Zwei Kilometer lang ist er, der sehr gepflegte Weg hoch über der Steilküste. Gut gesichert führt er von Schloss Duino bis fast nach Sistiana. Vom Schloss kommend links am Ende in herrlicher Aussichtslage ein stinkender Campingplatz mit unzähligen Wohnwagen, die längst den Charakter von Eigenheimen angenommen haben. Vor dem Spaziergänger öffnet sich mit Blick in Richtung Triest eine Bucht mit ungepflegter Marina und einer jener grausamen Bausünden, die der positiv denkende Mensch des 21sten Jahrhunderts in Europa für nicht mehr möglich hält. Doch soll nicht vergessen sein, dass in Italien auch die Zementindustrie leben will - und die wird überwiegend von der Mafia kontrolliert, und das ist, wie man weiß, eine ehrenwerte Gesellschaft. Die Freude über den wunderschönen Weg, den Rilke wohl so oft gegangen ist, bis er die Inspiration für seine Elegien erhielt, wurde über diese Erfahrung glücklicherweise kaum geschmälert. Oder hatte Rilke diese Bausünde erahnt, als er am Beginn der ersten Duineser Elegie schrieb "Denn das Schöne ist nichts als des Schrecklichen Anfang."


 

 

Bei der Vorbereitung der Reise nach Triest war folgende Literatur hilfreich:

 

Susanne Schaber: "Großes Welttheater auf kleiner Bühne. Logenplätze in Friaul und Triest."

Picus Verlag Wien, 2008

 

Veit Heinichen/Ami Scabar: "Triest. Stadt der Winde."
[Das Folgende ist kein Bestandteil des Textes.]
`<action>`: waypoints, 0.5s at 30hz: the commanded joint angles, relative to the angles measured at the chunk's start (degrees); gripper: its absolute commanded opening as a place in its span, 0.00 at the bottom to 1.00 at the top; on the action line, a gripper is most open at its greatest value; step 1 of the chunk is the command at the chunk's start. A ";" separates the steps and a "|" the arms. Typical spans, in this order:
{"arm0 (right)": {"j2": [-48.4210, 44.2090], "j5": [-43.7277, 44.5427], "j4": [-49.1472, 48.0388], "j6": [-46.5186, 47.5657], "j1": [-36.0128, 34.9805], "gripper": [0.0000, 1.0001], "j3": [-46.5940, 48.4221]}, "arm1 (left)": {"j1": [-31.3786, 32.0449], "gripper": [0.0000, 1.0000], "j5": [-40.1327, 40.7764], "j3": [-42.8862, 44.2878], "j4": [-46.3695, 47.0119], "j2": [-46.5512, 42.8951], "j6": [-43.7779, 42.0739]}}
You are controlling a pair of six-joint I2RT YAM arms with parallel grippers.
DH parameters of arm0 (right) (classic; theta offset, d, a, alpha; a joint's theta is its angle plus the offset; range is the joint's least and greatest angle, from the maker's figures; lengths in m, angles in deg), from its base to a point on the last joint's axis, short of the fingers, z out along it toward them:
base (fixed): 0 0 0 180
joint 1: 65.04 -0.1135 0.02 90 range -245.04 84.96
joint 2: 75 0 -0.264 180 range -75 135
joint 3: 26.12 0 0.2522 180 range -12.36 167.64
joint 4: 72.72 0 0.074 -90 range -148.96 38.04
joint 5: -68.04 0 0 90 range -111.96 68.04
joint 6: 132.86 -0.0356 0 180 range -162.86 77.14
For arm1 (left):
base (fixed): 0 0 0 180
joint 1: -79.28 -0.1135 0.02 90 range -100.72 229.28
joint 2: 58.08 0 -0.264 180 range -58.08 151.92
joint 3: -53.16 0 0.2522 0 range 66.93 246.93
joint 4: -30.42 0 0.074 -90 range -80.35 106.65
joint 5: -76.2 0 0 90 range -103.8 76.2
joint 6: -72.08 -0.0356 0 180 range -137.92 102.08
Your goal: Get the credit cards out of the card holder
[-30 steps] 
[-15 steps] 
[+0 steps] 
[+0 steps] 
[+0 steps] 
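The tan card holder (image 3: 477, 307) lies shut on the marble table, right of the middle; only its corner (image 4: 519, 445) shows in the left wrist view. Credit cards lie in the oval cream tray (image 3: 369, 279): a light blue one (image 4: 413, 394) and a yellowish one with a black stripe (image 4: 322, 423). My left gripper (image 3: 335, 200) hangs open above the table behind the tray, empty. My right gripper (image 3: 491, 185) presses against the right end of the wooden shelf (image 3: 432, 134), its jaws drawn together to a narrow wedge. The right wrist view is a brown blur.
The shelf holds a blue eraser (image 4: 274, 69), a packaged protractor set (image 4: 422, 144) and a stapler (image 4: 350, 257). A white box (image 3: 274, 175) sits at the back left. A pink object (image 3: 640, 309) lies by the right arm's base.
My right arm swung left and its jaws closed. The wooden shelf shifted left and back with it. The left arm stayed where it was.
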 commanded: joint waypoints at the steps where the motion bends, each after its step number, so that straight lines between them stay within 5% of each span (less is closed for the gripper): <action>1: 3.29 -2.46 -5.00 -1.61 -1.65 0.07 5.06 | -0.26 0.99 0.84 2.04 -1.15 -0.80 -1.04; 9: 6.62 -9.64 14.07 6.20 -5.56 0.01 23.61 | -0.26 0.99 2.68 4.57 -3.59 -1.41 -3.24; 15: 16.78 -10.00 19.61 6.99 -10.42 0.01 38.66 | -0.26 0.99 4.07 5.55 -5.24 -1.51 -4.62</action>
Sanssouci im Verlag Carl Hanser München 2005

Heinichen, erfolgreicher Krimautor, und seine Frau, Ami Scabar, ebenso erfolgreiche Köchin in Triest, haben ein einfühlsames und kenntnisreiches Buch aus großer persönlicher Erfahrung heraus geschrieben, bei dem natürlich auch die heimische Küche nicht zu kurz kommt. An mancher Stelle wünscht man sich etwas mehr Distanz.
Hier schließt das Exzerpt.